The case provides helpful guidance regarding the documentation that local agencies may require in processing a request for incentives and waivers under the density bonus law. The case clarifies that an agency may not require an applicant to prove that the requested incentives and waivers are necessary to make the affordable-housing component of a project economically feasible. The court’s reasoning in the case is consistent with the requirement that the density bonus law be “interpreted liberally in favor of producing the maximum number of total housing units.” (Gov. Code, § 65915, subd. (r).)

First District Court of Appeal Strikes Portion of Local Ordinance for Conflict with State Density Bonus Law

On July 11, 2013, in Latinos Unidos Del Valle De Napa Y Solano v. County of Napa (2013) __Cal.App.4th__ (Case No. A135094), the First District Court of Appeal issued a partially published opinion addressing the County of Napa’s local density bonus ordinance. The appellate court determined that a provision of the County’s local ordinance conflicted with the State Density Bonus Law and was invalid.
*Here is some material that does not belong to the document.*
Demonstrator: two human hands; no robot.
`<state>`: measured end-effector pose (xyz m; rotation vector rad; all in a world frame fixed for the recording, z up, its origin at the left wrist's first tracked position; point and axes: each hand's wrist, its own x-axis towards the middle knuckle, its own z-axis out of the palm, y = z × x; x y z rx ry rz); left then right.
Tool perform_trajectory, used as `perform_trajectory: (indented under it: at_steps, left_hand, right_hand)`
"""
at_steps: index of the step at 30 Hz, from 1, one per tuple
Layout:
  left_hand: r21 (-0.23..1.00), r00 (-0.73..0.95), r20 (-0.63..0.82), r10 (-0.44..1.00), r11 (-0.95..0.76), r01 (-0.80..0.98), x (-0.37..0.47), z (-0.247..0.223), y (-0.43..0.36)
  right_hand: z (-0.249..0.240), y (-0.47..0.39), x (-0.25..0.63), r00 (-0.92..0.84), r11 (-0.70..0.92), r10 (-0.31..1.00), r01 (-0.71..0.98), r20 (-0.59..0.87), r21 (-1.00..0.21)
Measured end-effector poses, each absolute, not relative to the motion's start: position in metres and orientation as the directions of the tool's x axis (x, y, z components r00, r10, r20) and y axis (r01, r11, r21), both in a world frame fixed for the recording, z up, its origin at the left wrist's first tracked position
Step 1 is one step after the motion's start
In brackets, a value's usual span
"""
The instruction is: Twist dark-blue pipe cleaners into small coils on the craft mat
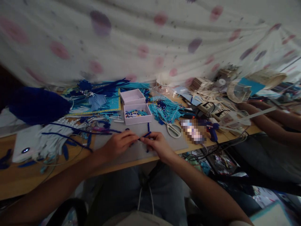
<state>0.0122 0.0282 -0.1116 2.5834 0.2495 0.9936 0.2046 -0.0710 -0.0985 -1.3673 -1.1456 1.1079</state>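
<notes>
Both of my hands meet over the grey mat near the table's front edge. My left hand is closed, its fingertips pinching a dark blue fuzzy stem at its left part. My right hand pinches the same dark blue stem between thumb and forefinger, and short pieces of it stick out above and below the fingers. Just beyond my hands stands an open pale box with small beads inside, its lid behind it. White-handled scissors lie right of my right hand.
Turquoise pieces are heaped behind the scissors. A blue glue gun and cables lie at the right, by another person's arms. White strips, long blue stems and a dark blue fluffy bundle cover the left.
</notes>
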Motion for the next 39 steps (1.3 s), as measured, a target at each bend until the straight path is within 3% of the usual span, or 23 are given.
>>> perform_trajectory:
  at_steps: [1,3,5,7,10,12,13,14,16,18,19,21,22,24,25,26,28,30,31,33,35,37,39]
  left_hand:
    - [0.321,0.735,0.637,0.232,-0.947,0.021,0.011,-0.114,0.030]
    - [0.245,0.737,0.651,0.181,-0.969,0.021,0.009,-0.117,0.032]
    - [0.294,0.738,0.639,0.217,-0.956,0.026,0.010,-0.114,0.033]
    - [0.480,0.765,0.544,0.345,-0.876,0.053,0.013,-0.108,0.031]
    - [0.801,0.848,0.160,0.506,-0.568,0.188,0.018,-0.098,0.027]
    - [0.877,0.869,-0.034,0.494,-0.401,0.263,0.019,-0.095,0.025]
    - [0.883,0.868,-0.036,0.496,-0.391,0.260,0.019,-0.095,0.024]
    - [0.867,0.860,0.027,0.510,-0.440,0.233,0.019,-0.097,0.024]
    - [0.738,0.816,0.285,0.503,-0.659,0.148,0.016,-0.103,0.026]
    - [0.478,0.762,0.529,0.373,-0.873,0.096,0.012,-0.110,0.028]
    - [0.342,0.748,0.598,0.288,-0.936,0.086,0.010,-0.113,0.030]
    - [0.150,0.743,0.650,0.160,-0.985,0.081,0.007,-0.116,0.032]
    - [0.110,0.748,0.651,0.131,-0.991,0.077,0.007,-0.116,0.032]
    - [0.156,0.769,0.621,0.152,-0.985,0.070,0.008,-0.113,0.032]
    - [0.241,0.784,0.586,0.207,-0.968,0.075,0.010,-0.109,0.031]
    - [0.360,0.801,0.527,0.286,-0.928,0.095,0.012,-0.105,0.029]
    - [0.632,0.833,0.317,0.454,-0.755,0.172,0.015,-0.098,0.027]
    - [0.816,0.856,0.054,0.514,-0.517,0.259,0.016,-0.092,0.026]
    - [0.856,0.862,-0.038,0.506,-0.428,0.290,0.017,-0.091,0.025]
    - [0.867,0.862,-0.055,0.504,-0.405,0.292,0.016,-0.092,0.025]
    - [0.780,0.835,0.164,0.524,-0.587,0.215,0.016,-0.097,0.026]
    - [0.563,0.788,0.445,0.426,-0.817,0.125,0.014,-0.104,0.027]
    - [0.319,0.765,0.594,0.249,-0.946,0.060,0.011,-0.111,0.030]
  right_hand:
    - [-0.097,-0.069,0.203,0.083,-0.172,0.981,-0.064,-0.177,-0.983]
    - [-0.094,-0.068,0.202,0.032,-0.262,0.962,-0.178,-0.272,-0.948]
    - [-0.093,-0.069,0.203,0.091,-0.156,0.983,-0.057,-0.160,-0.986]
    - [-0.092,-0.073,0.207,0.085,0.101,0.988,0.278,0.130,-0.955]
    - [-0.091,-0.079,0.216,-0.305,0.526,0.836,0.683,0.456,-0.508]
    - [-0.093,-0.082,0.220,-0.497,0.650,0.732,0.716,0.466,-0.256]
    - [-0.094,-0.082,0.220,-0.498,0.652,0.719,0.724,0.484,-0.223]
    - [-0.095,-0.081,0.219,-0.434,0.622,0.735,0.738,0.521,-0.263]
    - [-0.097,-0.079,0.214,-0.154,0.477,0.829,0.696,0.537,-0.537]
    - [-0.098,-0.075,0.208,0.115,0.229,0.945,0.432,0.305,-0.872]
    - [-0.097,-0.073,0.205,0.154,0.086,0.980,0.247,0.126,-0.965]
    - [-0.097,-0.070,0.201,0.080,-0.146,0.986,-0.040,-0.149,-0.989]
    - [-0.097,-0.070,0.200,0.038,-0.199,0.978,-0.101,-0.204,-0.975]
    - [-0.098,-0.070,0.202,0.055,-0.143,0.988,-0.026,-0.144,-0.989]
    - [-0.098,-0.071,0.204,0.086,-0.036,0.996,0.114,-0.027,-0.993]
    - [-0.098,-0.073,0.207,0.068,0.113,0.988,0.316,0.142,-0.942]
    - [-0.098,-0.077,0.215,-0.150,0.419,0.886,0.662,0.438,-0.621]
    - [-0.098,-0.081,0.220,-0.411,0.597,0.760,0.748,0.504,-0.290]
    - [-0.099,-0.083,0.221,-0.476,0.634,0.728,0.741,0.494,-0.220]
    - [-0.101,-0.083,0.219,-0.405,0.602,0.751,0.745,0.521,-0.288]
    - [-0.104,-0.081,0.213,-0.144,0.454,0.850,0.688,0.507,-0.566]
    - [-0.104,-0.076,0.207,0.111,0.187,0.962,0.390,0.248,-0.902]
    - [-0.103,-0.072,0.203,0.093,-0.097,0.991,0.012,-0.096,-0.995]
The state Density Bonus Law (Cal. Gov. Code, § 65915) provides incentives to encourage development of low, very-low income, and senior citizen housing developments. These incentives are generally granted in the form of density bonuses for qualifying projects. To ensure compliance, local governments are required to adopt ordinances establishing procedures for implementing the statute.

Napa County amended its density bonus zoning ordinance in 2010. The amended ordinance indicated that density bonuses described in Section 65915 would be granted at the request of the applicant if the applicant also met the local ordinance’s new “inclusionary requirement.” This new ordinance required up to 20 percent of new dwellings within a residential development project be made available at prices affordable to moderate-income households.
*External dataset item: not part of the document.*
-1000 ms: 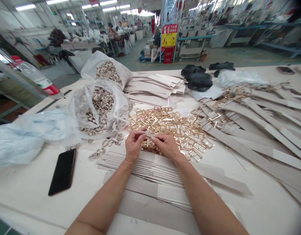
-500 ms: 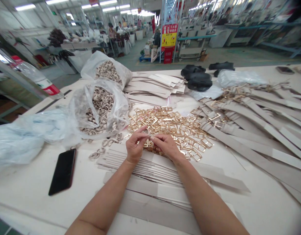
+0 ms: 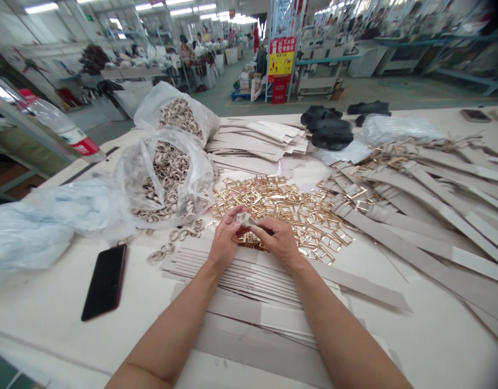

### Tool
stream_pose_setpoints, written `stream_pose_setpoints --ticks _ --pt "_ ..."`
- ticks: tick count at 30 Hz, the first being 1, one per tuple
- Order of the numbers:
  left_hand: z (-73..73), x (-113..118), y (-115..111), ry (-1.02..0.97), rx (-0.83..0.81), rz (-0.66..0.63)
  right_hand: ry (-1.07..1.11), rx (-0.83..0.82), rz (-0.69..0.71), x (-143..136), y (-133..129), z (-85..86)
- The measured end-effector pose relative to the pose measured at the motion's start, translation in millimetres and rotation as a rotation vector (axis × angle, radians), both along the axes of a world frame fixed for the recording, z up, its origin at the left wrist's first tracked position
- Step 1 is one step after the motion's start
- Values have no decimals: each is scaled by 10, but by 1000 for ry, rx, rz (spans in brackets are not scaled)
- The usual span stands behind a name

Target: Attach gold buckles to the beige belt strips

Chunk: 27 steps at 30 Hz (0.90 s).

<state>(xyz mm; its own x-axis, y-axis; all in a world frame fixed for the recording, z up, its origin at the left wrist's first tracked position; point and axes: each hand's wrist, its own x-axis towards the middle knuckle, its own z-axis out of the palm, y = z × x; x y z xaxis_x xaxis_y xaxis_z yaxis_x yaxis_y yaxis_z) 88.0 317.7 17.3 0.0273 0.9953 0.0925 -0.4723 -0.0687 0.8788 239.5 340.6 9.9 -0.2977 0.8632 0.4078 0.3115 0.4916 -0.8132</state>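
My left hand (image 3: 225, 240) is closed, its fingertips pinching a small beige loop (image 3: 243, 218) above the gold buckles. Opposite it, my right hand (image 3: 278, 240) is closed on a grey-beige strap (image 3: 265, 229), whose end meets the loop; whether it passes through is too small to tell. Under both hands lie a heap of gold rectangular buckles (image 3: 314, 216) and a row of flat strap pieces (image 3: 208, 270). More beige loops (image 3: 170, 167) fill an open clear plastic bag (image 3: 125, 183) to the left.
A black phone (image 3: 103, 282) lies at the left. Straps with buckles (image 3: 419, 216) are piled at the right. At the back are stacked strips (image 3: 249, 143), a second bag of loops (image 3: 180, 116) and black bundles (image 3: 330, 134). A plastic bottle (image 3: 65, 127) leans at the far left.
The loop in my left fingers has turned, and the strap end now shows between my hands. My right hand has shifted slightly, its fingers now curled round the strap.
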Motion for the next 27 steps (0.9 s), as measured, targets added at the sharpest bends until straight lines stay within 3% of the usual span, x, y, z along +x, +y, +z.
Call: stream_pose_setpoints --ticks 5,9,14,16,20,23,27 --pt "-38 12 -5 63 -48 -76 18 -11 -7 19 10 11" --pt "-34 -40 -10 293 -19 -123 -23 17 36 35 0 45" --pt "7 -173 16 497 -5 -54 -177 90 16 13 -16 58" --pt "-8 -232 50 466 -41 48 -172 3 78 52 3 74" --pt "-53 -263 105 265 -99 225 -144 -338 193 196 56 108" --pt "-64 -162 90 201 -159 137 -79 -428 187 235 68 109" --pt "-43 -76 39 199 -206 -17 -52 -358 176 202 61 105"
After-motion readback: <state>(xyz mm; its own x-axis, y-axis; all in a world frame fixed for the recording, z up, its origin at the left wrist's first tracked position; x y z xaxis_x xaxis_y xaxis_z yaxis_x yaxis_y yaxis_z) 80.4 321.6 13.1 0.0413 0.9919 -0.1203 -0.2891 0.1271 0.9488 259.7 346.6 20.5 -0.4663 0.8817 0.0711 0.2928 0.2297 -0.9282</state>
Plaintiffs argued this new local ordinance required developers to include a higher percentage of affordable units than section 65915 requires to obtain a density bonus. The ordinance did so by excluding from the target units necessary to qualify for the density bonus those units necessary to satisfy the county’s inclusionary requirement. Thus, for example, under the wording of the county’s ordinance, a developer would only qualify for a density bonus if it restricted 22% of the project units to lower-income households. Under the state law, a density bonus is available if a developer agrees to restrict at least 10% of the project’s units to lower-income households. The court agreed that the county ordinance impermissibly placed a greater burden on developers than is permissible under the state law.
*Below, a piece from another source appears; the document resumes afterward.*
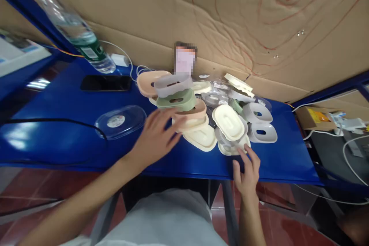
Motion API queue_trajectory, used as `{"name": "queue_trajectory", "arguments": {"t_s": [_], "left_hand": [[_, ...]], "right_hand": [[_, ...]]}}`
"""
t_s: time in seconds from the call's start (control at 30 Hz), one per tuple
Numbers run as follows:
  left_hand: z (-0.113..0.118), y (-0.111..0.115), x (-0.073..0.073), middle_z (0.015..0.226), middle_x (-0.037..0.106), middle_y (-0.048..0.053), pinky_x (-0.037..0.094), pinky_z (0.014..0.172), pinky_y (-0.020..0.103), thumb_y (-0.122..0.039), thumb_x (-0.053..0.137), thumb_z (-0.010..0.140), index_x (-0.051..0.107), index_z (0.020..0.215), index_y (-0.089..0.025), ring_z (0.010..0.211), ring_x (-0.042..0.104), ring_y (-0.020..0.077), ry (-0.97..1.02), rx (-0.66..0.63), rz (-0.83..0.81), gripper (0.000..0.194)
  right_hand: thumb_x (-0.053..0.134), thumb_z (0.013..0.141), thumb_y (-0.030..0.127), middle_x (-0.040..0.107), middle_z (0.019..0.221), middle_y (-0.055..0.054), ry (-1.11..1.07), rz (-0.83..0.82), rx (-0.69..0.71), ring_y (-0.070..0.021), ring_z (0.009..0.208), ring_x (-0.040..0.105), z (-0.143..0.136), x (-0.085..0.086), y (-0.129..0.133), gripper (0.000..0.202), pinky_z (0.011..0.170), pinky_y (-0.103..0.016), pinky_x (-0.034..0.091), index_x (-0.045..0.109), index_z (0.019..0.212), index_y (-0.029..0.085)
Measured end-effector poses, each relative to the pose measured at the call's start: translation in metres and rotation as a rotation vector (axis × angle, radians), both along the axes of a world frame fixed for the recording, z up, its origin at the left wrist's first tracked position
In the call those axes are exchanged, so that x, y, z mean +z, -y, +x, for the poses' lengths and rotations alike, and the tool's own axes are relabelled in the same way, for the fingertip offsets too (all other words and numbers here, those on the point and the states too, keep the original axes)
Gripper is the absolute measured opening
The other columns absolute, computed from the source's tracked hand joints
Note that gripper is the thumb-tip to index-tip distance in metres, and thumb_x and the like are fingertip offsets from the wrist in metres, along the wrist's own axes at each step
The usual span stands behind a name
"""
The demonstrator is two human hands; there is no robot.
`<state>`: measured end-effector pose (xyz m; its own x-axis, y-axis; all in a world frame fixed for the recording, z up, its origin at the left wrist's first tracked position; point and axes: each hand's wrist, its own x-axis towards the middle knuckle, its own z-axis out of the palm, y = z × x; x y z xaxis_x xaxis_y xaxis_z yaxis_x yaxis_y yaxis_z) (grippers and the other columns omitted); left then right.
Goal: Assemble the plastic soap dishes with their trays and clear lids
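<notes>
Soap dishes (198,115) lie in a loose heap at the middle of the blue table (57,138), close against the cardboard wall (230,15); the left hand (155,138) is spread open, fingers stretched toward the stack at the heap's left side, fingertips at or just short of the peach dish (191,113), gripping nothing; the right hand (248,171) rests at the table's near edge, fingers loosely open, tips touching or nearly touching the cream tray (230,148) at the front of the heap

The stack looks the risky part; a green dish (177,100), a grey one (173,84) and a peach one lean on each other at odd angles, so a push from the open left hand could likely tip them toward the phone (106,83) or the clear lid (121,121); the front trays sit near the table's edge, and a careless sweep by the right hand might send one to the floor; the cable (127,55) behind could snag a sliding piece

All parts seem hard moulded plastic, smooth and matt, oval with rounded rims; colours are peach, sage, cream and pale grey; two grey shells (258,123) at the right have an oval slot in the top; the lid at the left is clear, glossy, with a round label; the table is glossy painted metal, likely slippery; a water bottle (72,27) stands at the far left
</notes>
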<state>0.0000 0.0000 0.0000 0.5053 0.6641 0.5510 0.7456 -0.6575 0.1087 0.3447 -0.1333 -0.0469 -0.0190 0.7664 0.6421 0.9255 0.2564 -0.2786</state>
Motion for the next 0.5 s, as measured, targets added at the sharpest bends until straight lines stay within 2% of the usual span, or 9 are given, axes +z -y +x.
{"name": "queue_trajectory", "arguments": {"t_s": [0.07, 0.13, 0.2, 0.27, 0.37, 0.5], "left_hand": [[-0.037, 0.007, -0.011, 0.164, 0.05, 0.021, 0.041, 0.124, 0.069, -0.025, 0.07, 0.097, 0.054, 0.153, -0.026, 0.151, 0.053, 0.0413, 0.078, 0.259, -0.039, 0.059], [-0.069, 0.013, -0.023, 0.172, 0.041, 0.021, 0.031, 0.124, 0.08, -0.031, 0.073, 0.094, 0.056, 0.15, -0.027, 0.157, 0.043, 0.0491, 0.103, 0.444, -0.075, 0.059], [-0.092, 0.017, -0.033, 0.171, 0.043, 0.019, 0.033, 0.121, 0.084, -0.037, 0.073, 0.094, 0.059, 0.145, -0.027, 0.156, 0.043, 0.052, 0.132, 0.525, -0.148, 0.054], [-0.105, 0.02, -0.035, 0.161, 0.056, 0.018, 0.046, 0.114, 0.079, -0.045, 0.07, 0.095, 0.063, 0.138, -0.027, 0.148, 0.053, 0.0506, 0.186, 0.525, -0.197, 0.047], [-0.111, 0.023, -0.022, 0.144, 0.069, 0.012, 0.056, 0.111, 0.067, -0.052, 0.064, 0.099, 0.066, 0.131, -0.031, 0.136, 0.066, 0.0425, 0.304, 0.459, -0.21, 0.038], [-0.096, 0.015, 0.017, 0.143, 0.07, 0.003, 0.052, 0.119, 0.06, -0.049, 0.065, 0.101, 0.062, 0.135, -0.037, 0.14, 0.064, 0.0345, 0.422, 0.359, -0.074, 0.036]], "right_hand": [[0.065, 0.105, 0.025, 0.066, 0.143, -0.016, -0.025, 0.001, -0.006, -0.0343, 0.131, 0.065, -0.003, -0.001, -0.001, 0.043, 0.105, -0.053, 0.057, 0.064, 0.148, 0.027], [0.063, 0.105, 0.023, 0.067, 0.141, -0.017, -0.09, 0.037, -0.05, -0.0344, 0.129, 0.067, -0.002, 0.0, -0.004, 0.04, 0.105, -0.054, 0.057, 0.066, 0.145, 0.025], [0.061, 0.106, 0.021, 0.068, 0.138, -0.017, -0.139, 0.068, -0.085, -0.0338, 0.127, 0.068, 0.0, 0.001, -0.005, 0.036, 0.104, -0.055, 0.057, 0.069, 0.141, 0.023], [0.061, 0.106, 0.019, 0.069, 0.135, -0.016, -0.141, 0.076, -0.089, -0.0326, 0.125, 0.069, 0.0, 0.002, -0.006, 0.033, 0.104, -0.054, 0.057, 0.071, 0.137, 0.023], [0.061, 0.106, 0.019, 0.07, 0.132, -0.015, -0.117, 0.053, -0.066, -0.0309, 0.124, 0.069, -0.002, 0.001, -0.006, 0.03, 0.102, -0.051, 0.058, 0.072, 0.134, 0.024], [0.058, 0.109, 0.025, 0.074, 0.126, -0.013, -0.124, -0.033, -0.048, -0.0298, 0.123, 0.069, -0.002, -0.003, -0.012, 0.025, 0.104, -0.051, 0.057, 0.074, 0.128, 0.024]]}}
The court cited Friends of Lagoon Valley v. City of Vacaville (2007) 154 Cal.App.4th 807, where the court had previously determined that Section 65915 sets forth the maximum density bonus a city is required to provide (35 percent), but not the maximum amount a developer can ever obtain. The court noted in Friends of Lagoon Valley that because the aim of Section 65915 is to provide incentives to developers to construct low income housing, a local government could exercise its discretion to award density bonuses greater than those described in Section 65915. In this case, however, the requirements of the county’s ordinance represented the opposite situation. The county argued that the language of Section 65915 implied the county had discretion to set the (higher) minimum requirements to quality for a density bonus. The court disagreed and found that neither the language of the statute nor its legislative history supported such an interpretation. The court found that allowing local governments to increase the minimum number of affordable units required for a density bonus would directly conflict with Section 65915, subdivision (f), which bases the amount of density bonus on the percentage of affordable housing units in the project. The appellate court concluded that the provision in the county’s ordinance stating that units satisfying the inclusionary requirement do not count towards the number of units necessary to qualify for the density bonus was invalid due to this conflict with state law. The court directed that a writ of mandate be issued striking down this requirement in the ordinance.